Prepare the company’s separate income statement for the year ended 31 December 20X5 and statement of
financial position as at 31 December 20X5 in accordance with International Accounting Standard 1. Notes to the
accounts are not required, apart from that required by item (5) above.
2 Pride Ltd
The following extracts have been taken from the trial balance of Pride, a limited liability company, at 31 March
20X1:
$000 $000
Issued share capital:
500,000 ordinary shares of 50c each 250
Share premium account 1 April 20X0 180
Retained earnings 31 March 20X1 34
Land at cost 210
Buildings:
– cost 1 April 20X0 200
– accumulated depreciation at 1 April 20X0 120
Plant and equipment:
– cost 318
– accumulated depreciation at 1 April 20X0 88
Receivables 146
Cash at bank 50
Payables 94
10% loan notes issued 20W5 100
Allowance for doubtful debts 10
Suspense account 166
Notes:
1 The retained earnings balance of $34,000 shown above is the final balance of retained profit for the year
and may be incorporated into your answer as such.

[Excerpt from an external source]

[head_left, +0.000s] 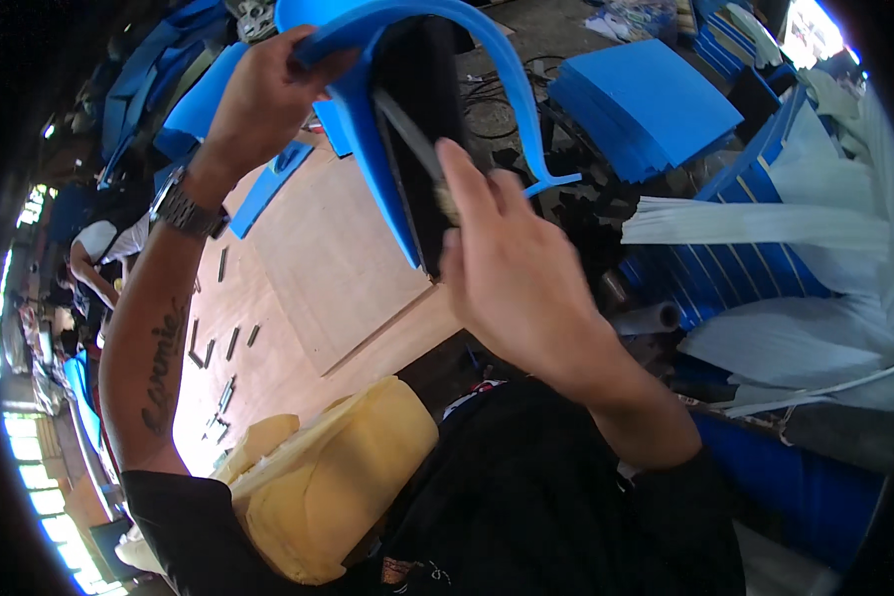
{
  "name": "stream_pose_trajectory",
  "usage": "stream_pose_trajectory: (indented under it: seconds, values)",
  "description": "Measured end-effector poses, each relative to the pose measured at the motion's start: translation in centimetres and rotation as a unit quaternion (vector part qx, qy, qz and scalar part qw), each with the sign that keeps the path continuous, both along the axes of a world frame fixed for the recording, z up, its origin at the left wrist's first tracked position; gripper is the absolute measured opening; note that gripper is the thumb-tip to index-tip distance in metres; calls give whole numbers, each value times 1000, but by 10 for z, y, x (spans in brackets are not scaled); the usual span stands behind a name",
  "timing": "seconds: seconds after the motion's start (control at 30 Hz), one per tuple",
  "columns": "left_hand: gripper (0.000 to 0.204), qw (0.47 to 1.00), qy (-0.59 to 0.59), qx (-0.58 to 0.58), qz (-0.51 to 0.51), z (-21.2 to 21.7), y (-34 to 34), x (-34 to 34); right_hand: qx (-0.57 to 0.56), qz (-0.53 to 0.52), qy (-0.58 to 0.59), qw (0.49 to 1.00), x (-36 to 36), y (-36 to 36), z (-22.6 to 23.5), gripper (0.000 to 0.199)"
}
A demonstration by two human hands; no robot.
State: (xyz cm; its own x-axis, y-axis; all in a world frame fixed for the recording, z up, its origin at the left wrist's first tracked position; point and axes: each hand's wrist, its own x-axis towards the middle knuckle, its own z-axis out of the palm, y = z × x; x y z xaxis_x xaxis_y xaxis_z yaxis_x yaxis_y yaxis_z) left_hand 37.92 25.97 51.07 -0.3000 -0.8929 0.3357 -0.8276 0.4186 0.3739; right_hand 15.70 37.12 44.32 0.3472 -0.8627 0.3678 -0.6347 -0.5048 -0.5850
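Our left hand (263, 94) grips the top edge of a curved blue foam piece (368, 119), held up between both hands. Just right of it, our right hand (512, 268) pinches a brush (422, 149), bristles against the piece's black inner panel (422, 89). Right of that hand lies a blue sheet stack (646, 104); below the left forearm, yellow foam (338, 487).

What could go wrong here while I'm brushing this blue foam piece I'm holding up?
The left hand grips the blue foam piece only at its top edge, so it may flex or slip under the brush. The right hand works close to the black inner face, so whatever is brushed on could smear onto the fingers. The piece's thin curved strip hangs free and might snag or tear.
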Motion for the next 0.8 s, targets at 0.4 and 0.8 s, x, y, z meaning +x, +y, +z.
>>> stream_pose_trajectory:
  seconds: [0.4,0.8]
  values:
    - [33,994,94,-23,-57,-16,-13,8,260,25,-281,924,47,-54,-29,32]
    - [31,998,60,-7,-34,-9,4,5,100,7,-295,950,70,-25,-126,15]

2 The balance on the suspense account is made up as follows: $000
Receipt of cash on 8 January 20X1 on
the issue of 200,000 ordinary shares of 50c
each at a premium of 30c per share. 160
Proceeds of sale of plant* 6
166
* This plant had originally cost $18,000 and had been written down to $6,000 at 31 March 20X0. The
company’s policy is to provide depreciation for a full year in the year of acquisition of assets and none in
the year of sale.
3 Depreciation is to be provided for on the straight line basis at the following annual rates:
Land Nil
Buildings 2 per cent
Plant and equipment 20 per cent
4 The allowance for doubtful debts is to be increased to $12,000.
5 Prepayments and accruals at 31 March 20X1 were:
Prepayments 8,000
Accruals 4,000
6 The closing inventory was $180,000.

Required:
Prepare the statement of financial position of Pride as at 31 March 20X1 for publication complying as far as
possible with the provisions of the IAS 1, Presentation of Financial Statements.